Search the data below for the word "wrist" and copy each line that holds it.

Content starts

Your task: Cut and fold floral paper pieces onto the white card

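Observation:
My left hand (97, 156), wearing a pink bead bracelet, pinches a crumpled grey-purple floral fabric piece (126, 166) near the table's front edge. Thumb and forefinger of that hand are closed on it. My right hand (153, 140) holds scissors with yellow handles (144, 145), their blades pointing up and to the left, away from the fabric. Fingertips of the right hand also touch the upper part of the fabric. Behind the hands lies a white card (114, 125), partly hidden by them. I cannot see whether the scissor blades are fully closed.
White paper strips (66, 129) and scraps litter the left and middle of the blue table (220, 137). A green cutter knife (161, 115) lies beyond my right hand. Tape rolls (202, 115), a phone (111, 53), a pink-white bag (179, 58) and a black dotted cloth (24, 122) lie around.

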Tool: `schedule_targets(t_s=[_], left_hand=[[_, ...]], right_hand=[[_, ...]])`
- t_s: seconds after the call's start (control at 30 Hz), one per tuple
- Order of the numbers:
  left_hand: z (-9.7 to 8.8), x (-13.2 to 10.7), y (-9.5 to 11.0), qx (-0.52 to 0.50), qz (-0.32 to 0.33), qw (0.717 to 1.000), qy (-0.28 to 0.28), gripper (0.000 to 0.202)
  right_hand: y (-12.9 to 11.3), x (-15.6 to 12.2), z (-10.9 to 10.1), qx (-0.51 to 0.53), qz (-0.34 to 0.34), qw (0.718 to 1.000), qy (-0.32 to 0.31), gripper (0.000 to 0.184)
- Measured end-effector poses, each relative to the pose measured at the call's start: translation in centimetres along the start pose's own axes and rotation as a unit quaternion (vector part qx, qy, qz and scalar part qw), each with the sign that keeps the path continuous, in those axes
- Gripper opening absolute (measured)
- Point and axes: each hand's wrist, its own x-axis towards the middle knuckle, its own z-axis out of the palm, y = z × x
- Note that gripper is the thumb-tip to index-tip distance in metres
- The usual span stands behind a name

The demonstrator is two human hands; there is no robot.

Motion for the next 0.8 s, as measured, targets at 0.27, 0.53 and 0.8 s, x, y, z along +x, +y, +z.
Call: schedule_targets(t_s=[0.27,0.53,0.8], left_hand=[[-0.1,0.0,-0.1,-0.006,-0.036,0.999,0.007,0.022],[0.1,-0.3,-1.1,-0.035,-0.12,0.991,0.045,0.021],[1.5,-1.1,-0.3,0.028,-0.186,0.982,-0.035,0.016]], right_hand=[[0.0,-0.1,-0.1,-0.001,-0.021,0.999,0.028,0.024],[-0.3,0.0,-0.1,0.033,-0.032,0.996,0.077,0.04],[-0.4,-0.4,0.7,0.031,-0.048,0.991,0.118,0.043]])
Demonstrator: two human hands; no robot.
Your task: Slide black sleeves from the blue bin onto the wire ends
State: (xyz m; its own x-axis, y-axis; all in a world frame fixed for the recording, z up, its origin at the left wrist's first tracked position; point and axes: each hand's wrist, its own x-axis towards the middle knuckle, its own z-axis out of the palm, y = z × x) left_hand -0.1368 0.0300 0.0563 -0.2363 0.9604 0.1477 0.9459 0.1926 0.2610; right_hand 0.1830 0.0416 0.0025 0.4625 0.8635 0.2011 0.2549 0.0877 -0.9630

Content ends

### Task result
- Point and axes: each hand's wrist, its own x-axis towards the middle knuckle, its own z-axis out of the palm, y = z × x
State: (xyz m; its own x-axis, y-axis; all in a world frame fixed for the recording, z up, its origin at the left wrist's first tracked position; point and axes: each hand's wrist, its own x-axis towards the middle knuckle, its own z-axis out of the palm, y = z × x) left_hand -0.1368 0.0300 0.0563 -0.2363 0.9604 0.1477 0.9459 0.1926 0.2610; right_hand 0.1830 0.0416 0.0025 0.4625 0.8635 0.2011 0.2549 0.0877 -0.9630

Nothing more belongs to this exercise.